We also noticed some common validation errors and added helpers for them too.

  
// Nil returns an error with a message "nil <something>".

func (f *Factory) Nil(something string) error {

	return f.Errorf("nil %s", something)

}

// Empty returns an error with a message "empty <something>".

func (f *Factory) Empty(something string) error {

	return f.Errorf("empty %s", something)

}  

At this point the factory has the methods and helpers for creating errors but is missing one important feature: being able to wrap them. To do this we used the builder pattern by introducing a Wrap() method that receives an error and returns a derived factory which wraps the given error in all future errors created.

  
// Wrap returns a derived Factory that wraps the given errors in all // errors created.

func (f *Factory) Wrap(err error) *Factory {

	return &Factory{

		err:      err,

		prefix:   f.prefix,

		wrapping: true,

	}

}

// Error behaves like errors.New() but prepends the factory prefix to // the error message.

func (f *Factory) Error(text string) error {

	return f.wrap(errors.New(f.prefix + text))

}

// Errorf behaves like fmt.Errorf() but prepends the factory prefix to // the error message.

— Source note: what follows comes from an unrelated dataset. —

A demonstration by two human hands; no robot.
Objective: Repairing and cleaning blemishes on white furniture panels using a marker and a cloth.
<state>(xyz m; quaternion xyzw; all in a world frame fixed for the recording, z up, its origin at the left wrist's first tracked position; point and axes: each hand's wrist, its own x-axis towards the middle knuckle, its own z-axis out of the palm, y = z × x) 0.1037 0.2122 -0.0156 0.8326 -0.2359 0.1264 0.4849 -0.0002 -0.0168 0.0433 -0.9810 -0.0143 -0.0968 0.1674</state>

func (f *Factory) Errorf(format string, a ...interface{}) error {

	return f.wrap(fmt.Errorf(f.prefix+format, a...))

}

func (f *Factory) wrap(err error) error {

	if !f.wrapping {

		return err

	}

	if f.err == nil {

		return nil

	}

	return &wrapError{inner: f.err, outer: err}

}  

The wrapError is an error type which contains the error being wrapped and the context information used to wrap the error:

  
package errwrap

import "fmt"

type wrapError struct {

	inner error

	outer error

}

func (w *wrapError) Error() string {

	return fmt.Sprintf("%v: %v", w.outer, w.inner)

}

func (w *wrapError) Unwrap() error {

	return w.inner

}  

Now the error factory is complete and ready to be used.

  
package main

var errors = errwrap.NewFactory("main")

func main() {

	if err := run("foo", "bar"); err != nil {

	    log.Println(err)

		return

	}

	log.Println("Done")

}

func run(dryRun string, verbose string) error {

	_, err := strconv.ParseBool(dryRun)

	if err != nil {

		return errors.Wrap(err).FailedTo("parse --dry-run flag")

	}

	_, err = strconv.ParseBool(verbose)

	if err != nil {

		return errors.Wrap(err).FailedTo("parse --verbose flag")

	}

	// execute application logic

	return nil

}

// output:

// main: failed to parse --dry-run flag: strconv.ParseBool: parsing "foo": invalid syntax  

By using the error wrapping mechanism we were able to identify which of the flags failed to be parsed. All the code and examples used in this article are available in the following Go Playground. The errwrap package helped us to standardize our error messages between applications and improve the context information in them. In a future blog post we will discuss how to adapt this error factory to wrap multiple errors, and the use cases of that feature.